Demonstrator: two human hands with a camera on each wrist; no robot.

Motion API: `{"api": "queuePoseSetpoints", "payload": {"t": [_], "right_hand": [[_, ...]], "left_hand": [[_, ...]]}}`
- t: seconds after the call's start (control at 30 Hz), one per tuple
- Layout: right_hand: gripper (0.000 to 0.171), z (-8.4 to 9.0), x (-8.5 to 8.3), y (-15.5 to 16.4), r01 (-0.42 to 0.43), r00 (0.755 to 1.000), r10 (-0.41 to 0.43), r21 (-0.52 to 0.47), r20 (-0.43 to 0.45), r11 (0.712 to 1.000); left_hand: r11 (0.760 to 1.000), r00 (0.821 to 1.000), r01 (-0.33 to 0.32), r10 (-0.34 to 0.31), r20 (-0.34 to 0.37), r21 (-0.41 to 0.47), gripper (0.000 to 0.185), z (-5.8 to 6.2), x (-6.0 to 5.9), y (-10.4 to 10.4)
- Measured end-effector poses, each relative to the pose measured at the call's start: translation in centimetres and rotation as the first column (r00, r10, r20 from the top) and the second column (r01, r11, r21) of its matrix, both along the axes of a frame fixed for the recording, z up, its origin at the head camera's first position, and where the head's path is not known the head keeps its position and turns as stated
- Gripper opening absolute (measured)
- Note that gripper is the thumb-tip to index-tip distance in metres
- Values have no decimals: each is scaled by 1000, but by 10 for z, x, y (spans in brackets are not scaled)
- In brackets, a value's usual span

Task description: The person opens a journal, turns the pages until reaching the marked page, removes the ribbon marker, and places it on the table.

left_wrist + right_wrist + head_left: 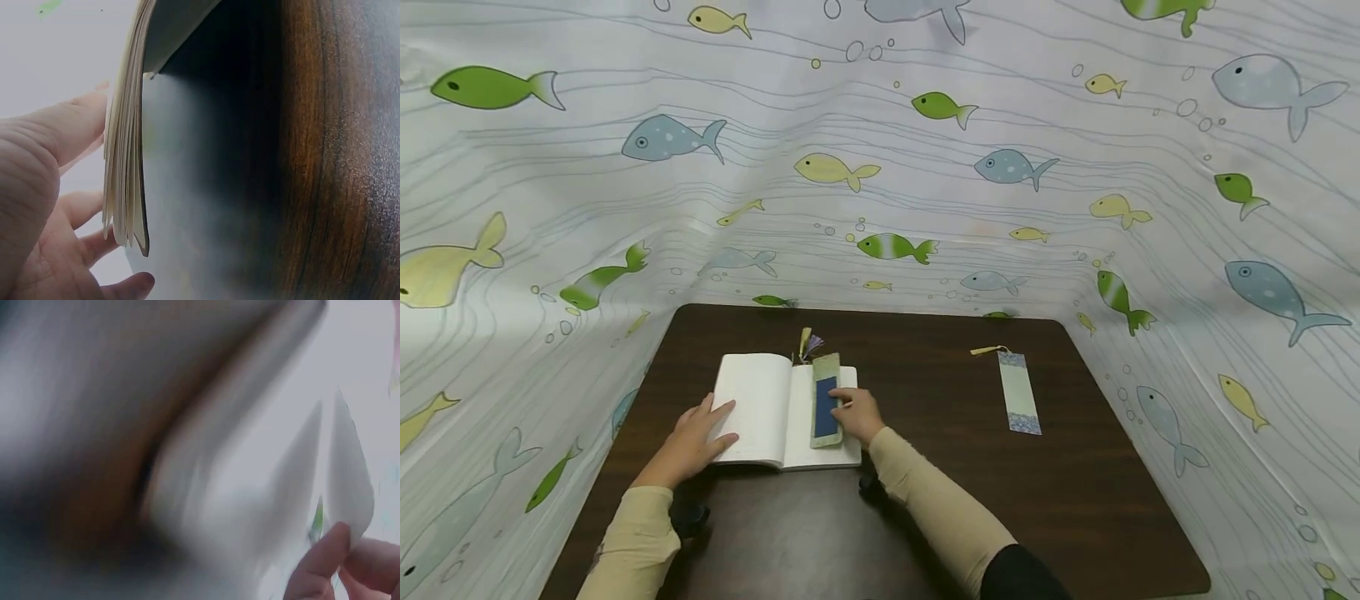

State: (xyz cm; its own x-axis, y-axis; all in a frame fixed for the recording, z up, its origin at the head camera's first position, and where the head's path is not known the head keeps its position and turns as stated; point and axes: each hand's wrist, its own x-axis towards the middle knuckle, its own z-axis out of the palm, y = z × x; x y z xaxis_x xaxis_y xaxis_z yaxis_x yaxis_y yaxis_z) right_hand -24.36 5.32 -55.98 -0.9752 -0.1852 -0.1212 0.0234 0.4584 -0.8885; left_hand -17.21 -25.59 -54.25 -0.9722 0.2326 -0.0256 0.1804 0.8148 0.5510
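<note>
An open book (752, 408) with blank white pages lies on the table. My left hand (688, 442) rests on its left page, fingers spread, thumb near the lower corner. In the left wrist view, that hand (56, 206) lies across the edge of the stacked pages (125, 144). Over the right page, a pale green bookmark (826, 362) with a dark blue panel stands out against the paper. My right hand (861, 414) pinches its right edge between thumb and fingers. The right wrist view shows the thumb and a finger (325, 556) pinching a thin pale sheet (352, 469).
Yellow and purple tassels (808, 343) stick out above the book's top edge. Farther right, another bookmark (1018, 392), pale with blue patterned ends and a yellow tassel, lies on the dark wooden table (925, 500). Fish-printed sheeting (880, 208) surrounds the table's back and sides.
</note>
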Motion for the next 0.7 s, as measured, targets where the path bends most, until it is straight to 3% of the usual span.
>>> {"api": "queuePoseSetpoints", "payload": {"t": [0.1, 0.2, 0.33, 0.47, 0.7], "right_hand": [[36, 0, -14, 51, 43, 998, -42, 41, -38, 998], [36, -4, -21, 107, 136, 989, -123, 168, -86, 976], [38, -7, -22, 167, 249, 967, -212, 372, -139, 894], [45, -6, -26, 206, 293, 955, -224, 526, -192, 799], [43, -3, -35, 227, 290, 956, -254, 630, -149, 721]], "left_hand": [[1000, 1000, -2, 2, -8, 20, 67, 0, 1, -2], [1000, 1000, -2, 3, -15, 23, 66, -1, 2, -2], [1000, 1000, 0, 0, 1, 25, 66, -3, 5, -3], [999, 1000, -1, 1, -9, 33, 66, -4, 5, -5], [1000, 1000, -12, 13, -10, 19, 65, -1, 3, -5]]}}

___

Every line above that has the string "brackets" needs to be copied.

- Values have no decimals: each is scaled by 1000, but by 10 for z, x, y (spans in brackets are not scaled)
- In brackets, a value's usual span

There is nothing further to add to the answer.